HOW TO COMPLETE THIS TASK. Everything from the first line of the material below through the line containing "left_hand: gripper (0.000" must be retyped exactly, and nothing past it.

╭─ DATA PROVIDED

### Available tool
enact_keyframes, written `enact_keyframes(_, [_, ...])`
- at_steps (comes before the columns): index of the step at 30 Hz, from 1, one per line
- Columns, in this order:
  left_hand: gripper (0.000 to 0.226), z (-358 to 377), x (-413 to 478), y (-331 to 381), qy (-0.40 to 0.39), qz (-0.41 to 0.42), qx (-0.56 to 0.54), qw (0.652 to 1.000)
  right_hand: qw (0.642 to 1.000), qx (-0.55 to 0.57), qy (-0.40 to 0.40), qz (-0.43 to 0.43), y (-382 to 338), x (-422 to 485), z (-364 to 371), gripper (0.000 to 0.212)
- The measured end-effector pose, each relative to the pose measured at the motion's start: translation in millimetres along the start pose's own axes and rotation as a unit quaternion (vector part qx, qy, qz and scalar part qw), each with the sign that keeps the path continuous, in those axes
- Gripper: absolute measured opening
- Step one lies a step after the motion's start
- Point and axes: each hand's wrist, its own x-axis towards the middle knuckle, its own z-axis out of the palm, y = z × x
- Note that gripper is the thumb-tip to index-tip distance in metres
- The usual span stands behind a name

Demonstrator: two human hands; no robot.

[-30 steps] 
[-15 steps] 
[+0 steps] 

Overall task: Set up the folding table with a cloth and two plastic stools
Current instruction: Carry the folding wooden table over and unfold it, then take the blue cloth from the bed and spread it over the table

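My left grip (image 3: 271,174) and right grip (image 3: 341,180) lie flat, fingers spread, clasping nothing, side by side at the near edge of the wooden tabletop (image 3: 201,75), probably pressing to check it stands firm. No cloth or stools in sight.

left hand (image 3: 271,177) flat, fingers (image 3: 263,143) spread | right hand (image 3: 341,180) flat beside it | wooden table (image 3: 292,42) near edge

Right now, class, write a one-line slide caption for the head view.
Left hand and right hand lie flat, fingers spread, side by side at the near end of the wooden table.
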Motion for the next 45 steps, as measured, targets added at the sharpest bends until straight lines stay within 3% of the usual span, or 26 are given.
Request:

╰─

EXPECTED OUTPUT.
### Available tool
enact_keyframes, written `enact_keyframes(_, [_, ...])`
- at_steps (comes before the columns): index of the step at 30 Hz, from 1, one per line
- Columns, in this order:
  left_hand: gripper (0.000 to 0.226), z (-358 to 377), x (-413 to 478), y (-331 to 381), qy (-0.40 to 0.39), qz (-0.41 to 0.42), qx (-0.56 to 0.54), qw (0.652 to 1.000)

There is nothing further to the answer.